Pensée pour alléger la charge financière des familles et mettre fin à certaines pratiques bancaires jugées abusives, elle entrera en vigueur à la fin de l’année. Jusqu’ici, les frais de succession pouvaient représenter une charge disproportionnée pour les ménages aux revenus limités. Désormais, tout héritage inférieur à 5 000 € sera totalement exonéré de frais, une mesure qui concerne environ un quart des successions en France. Cette suppression vise à simplifier les démarches et à soulager les foyers confrontés à des situations déjà éprouvantes.

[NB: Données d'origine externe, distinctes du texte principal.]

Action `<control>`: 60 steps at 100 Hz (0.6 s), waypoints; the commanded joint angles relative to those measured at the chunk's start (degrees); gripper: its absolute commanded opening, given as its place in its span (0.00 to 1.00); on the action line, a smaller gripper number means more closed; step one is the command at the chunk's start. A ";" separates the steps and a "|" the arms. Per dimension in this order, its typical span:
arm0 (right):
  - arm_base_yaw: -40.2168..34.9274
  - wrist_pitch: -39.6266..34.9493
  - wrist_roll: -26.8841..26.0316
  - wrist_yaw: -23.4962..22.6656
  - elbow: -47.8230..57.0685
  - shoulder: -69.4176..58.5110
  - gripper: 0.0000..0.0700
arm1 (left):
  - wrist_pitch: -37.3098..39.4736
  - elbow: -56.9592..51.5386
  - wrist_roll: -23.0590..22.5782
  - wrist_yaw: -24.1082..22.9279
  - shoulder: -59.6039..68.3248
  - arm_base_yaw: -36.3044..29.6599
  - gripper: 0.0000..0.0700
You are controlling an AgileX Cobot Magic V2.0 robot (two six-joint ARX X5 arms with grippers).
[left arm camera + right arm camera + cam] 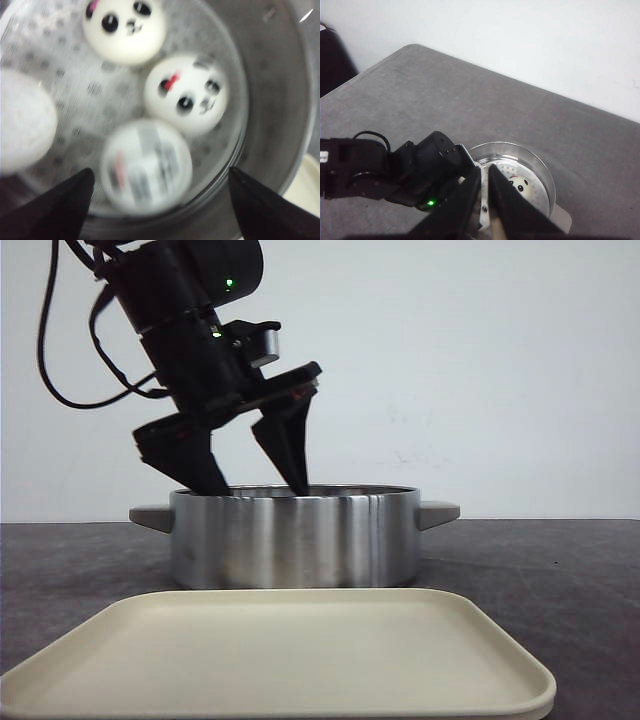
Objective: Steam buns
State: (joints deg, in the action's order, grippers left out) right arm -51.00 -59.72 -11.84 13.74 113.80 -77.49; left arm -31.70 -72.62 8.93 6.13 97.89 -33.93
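- A steel pot (295, 538) is parked on the dark grey counter (560, 570), side handles sticking out left and right.
- A beige tray (280, 655) is laid just in front of the pot, nearer the camera.
- The left end effector (258, 478) is dipped into the pot's mouth, fingers spread wide apart, tips just below the rim. Nothing is seen gripped between them.
- From the left wrist view, four buns are found inside the pot on a perforated steamer plate (75, 75).
- Bun one (124, 27) is shown face up, black eyes and a pink mark visible.
- Bun two (186, 95) is sat just beside it, panda face and a red bow spot clear enough.
- Bun three (146, 167) is placed nearest the fingers, between the two tips but not touched; it's blurred, so the marks on it can't be read.
- Bun four (22, 122) is cut off at the frame edge, plain white, no face seen.
- The right end effector (485, 195) is held high above the counter, looking down at the pot and the left arm; its fingers are pretty much pressed together, only a thin slit left, nothing held.
- A white wall (500, 360) is seen behind everything.
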 commanded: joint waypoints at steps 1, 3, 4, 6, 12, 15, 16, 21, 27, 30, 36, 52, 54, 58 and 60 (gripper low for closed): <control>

Un plafonnement strict des frais bancaires
La réforme met également fin à des écarts de tarifs souvent incompris par les héritiers. Pour les successions supérieures à 5 000 €, les frais bancaires ne pourront excéder 1 % des avoirs, alors que certaines banques facturaient jusqu’à 120 € pour un simple virement. Ce plafonnement constitue une avancée significative en matière de transparence et d’équité.

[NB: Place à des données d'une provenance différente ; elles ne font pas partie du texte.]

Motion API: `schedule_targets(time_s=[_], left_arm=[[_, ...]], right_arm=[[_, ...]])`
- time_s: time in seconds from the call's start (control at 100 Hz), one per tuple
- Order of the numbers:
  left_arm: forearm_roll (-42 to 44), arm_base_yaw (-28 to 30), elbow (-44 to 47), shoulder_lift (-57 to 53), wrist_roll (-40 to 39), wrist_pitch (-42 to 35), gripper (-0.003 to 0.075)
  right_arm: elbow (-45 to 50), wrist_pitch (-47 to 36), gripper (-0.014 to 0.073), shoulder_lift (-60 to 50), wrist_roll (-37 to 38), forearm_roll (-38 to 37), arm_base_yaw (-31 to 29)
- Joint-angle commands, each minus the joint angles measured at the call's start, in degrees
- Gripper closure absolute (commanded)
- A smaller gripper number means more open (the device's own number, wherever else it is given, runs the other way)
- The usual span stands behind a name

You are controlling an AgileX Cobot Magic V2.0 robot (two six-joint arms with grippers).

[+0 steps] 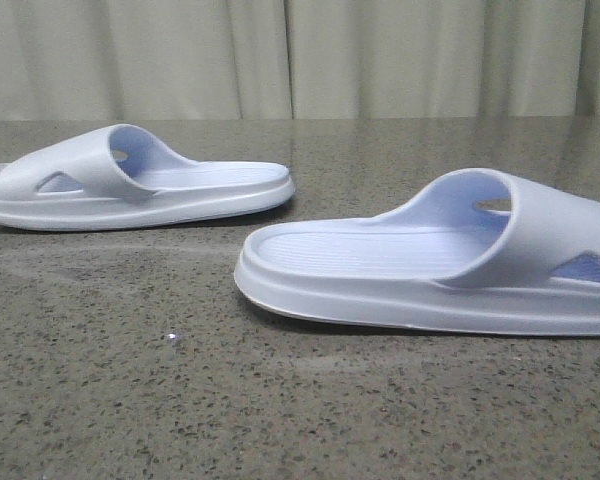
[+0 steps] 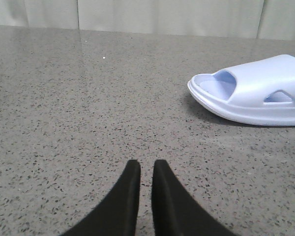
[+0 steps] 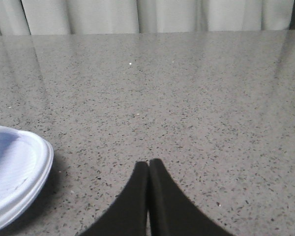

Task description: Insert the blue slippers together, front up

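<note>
Nearest you in the front view is bare speckled stone table [image 1: 180, 420], and just past it the right-hand slipper [image 1: 450, 270] lies flat on its sole, strap towards the right edge and open heel end pointing left. Farther back and to the left sits the other slipper [image 1: 130, 185], also sole down, strap at the left and long end pointing right, so the pair lie well apart and not yet nested. Your left gripper [image 2: 142, 169] hangs low over the table with its jaws nearly pressed together, only a thin slit between them, holding nothing; one slipper [image 2: 255, 91] lies off to the side of it. Your right gripper [image 3: 148, 167] has its jaws pressed together, also empty, with a slipper's rounded end [image 3: 14, 172] near it. Judging from this, nothing of the task is done: both slippers remain to be picked up, tipped front up and slotted together
</note>
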Motion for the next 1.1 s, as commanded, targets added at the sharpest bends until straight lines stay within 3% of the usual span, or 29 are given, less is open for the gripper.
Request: schedule_targets(time_s=[0.0, 1.089], left_arm=[[-0.4, 0.2, 0.4, 0.5, -0.6, -3.8, 0.0705], [-0.3, 0.2, 0.4, 0.5, -0.6, -8.5, 0.0705]], right_arm=[[1.1, -4.6, 0.0693, 0.5, -0.1, -0.7, 0.0], [1.1, -8.0, 0.0693, 0.5, -0.1, -0.2, 0.0]])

Une attention particulière aux cas les plus sensibles

Autre nouveauté, et non des moindres : la gratuité totale des frais bancaires en cas de décès d’un mineur. Cette disposition, réclamée depuis longtemps par les associations de familles, vise à protéger les proches dans des moments de douleur extrême en évitant toute charge supplémentaire.
Des conditions précises d’application
La suppression des frais s’applique uniquement aux petits héritages ne comportant pas de crédit immobilier ou de complexité juridique particulière. L’objectif est de fluidifier le traitement des dossiers et de réduire les délais de règlement. Pour les successions plus importantes, le plafonnement apporte une garantie de lisibilité et de maîtrise des coûts.